WORK TASK:
Where in the data does the word "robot" appear? Find those lines and copy them.

══════════════════════════════

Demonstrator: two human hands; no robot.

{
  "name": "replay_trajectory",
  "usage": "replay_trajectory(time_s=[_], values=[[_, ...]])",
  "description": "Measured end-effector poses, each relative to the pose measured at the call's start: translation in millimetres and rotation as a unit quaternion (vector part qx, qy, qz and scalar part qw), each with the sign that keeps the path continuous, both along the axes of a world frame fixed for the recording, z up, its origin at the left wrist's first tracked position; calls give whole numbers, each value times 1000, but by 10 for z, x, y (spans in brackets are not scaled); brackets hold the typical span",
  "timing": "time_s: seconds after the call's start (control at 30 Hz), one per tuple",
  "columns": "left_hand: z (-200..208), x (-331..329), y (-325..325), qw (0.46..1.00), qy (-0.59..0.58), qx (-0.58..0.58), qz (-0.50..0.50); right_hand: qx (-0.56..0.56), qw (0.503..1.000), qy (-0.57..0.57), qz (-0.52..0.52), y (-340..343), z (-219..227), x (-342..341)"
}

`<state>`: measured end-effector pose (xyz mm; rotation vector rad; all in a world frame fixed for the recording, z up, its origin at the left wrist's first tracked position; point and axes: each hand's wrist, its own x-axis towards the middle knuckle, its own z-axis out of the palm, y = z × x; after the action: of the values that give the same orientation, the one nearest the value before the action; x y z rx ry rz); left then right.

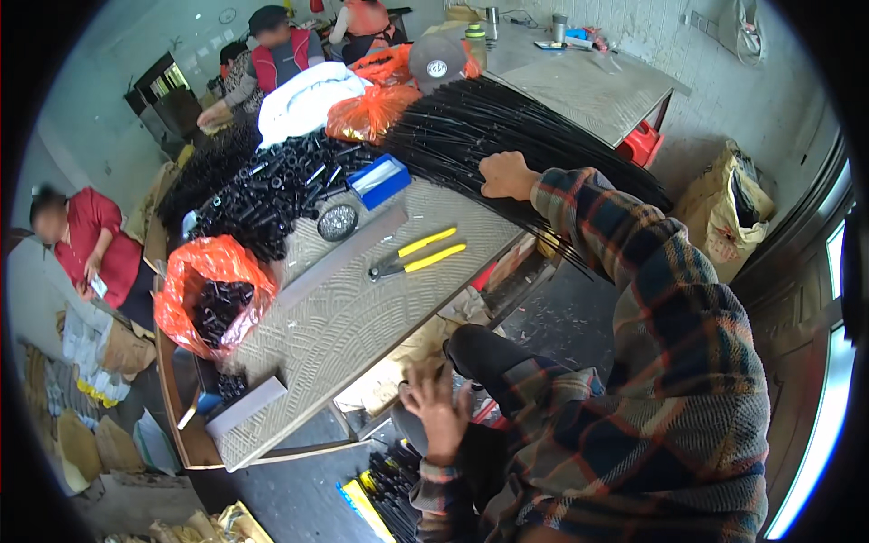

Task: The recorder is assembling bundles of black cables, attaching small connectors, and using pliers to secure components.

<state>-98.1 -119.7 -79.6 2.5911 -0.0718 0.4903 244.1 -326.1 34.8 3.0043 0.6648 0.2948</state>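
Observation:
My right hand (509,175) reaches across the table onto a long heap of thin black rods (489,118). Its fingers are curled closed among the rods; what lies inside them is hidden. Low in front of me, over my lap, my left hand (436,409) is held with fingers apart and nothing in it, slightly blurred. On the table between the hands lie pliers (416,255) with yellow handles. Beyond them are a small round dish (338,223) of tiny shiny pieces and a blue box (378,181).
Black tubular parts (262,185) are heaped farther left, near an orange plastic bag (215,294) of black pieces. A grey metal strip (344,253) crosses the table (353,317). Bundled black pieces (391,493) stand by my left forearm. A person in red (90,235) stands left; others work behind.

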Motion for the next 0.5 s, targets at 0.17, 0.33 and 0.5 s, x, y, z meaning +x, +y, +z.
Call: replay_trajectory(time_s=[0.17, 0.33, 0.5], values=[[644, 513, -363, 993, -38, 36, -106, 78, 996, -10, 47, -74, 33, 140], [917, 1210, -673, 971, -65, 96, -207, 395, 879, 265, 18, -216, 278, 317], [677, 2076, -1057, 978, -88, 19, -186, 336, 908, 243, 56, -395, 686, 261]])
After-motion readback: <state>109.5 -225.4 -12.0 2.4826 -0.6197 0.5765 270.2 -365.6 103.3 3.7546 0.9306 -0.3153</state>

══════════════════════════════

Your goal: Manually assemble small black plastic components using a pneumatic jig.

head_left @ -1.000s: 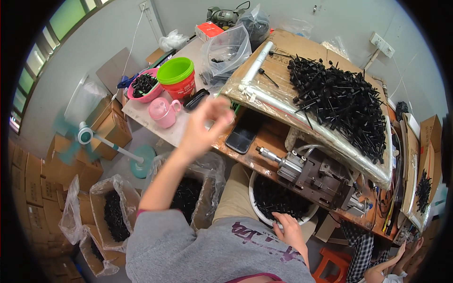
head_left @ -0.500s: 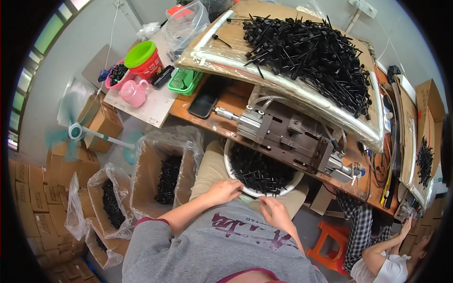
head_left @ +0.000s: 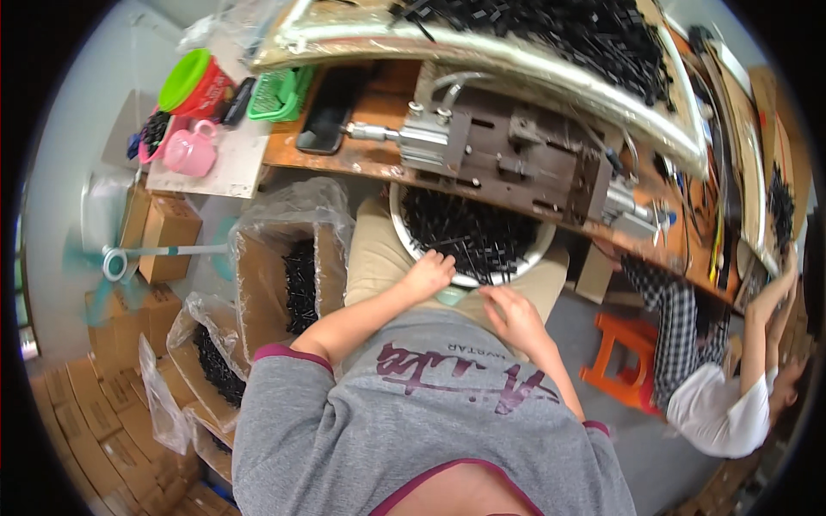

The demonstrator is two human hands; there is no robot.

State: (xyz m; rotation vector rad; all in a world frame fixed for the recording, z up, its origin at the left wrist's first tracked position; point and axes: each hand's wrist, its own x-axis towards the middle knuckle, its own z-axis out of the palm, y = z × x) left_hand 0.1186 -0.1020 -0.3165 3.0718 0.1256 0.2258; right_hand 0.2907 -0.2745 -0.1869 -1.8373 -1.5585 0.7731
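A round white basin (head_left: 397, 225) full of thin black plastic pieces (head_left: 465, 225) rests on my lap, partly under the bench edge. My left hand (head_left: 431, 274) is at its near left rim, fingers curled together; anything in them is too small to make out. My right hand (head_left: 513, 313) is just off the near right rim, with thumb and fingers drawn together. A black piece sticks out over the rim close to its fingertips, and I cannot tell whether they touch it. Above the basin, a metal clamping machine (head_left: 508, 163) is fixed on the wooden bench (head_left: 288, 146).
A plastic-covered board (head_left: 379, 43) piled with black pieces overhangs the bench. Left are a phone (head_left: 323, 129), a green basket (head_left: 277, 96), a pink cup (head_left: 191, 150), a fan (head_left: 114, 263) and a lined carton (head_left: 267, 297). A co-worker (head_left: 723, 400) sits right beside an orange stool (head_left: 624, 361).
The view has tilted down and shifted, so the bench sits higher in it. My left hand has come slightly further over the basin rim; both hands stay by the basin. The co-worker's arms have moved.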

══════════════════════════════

OUTPUT BELOW:
Demonstrator: two human hands; no robot.
The demonstrator is two human hands; there is no robot.

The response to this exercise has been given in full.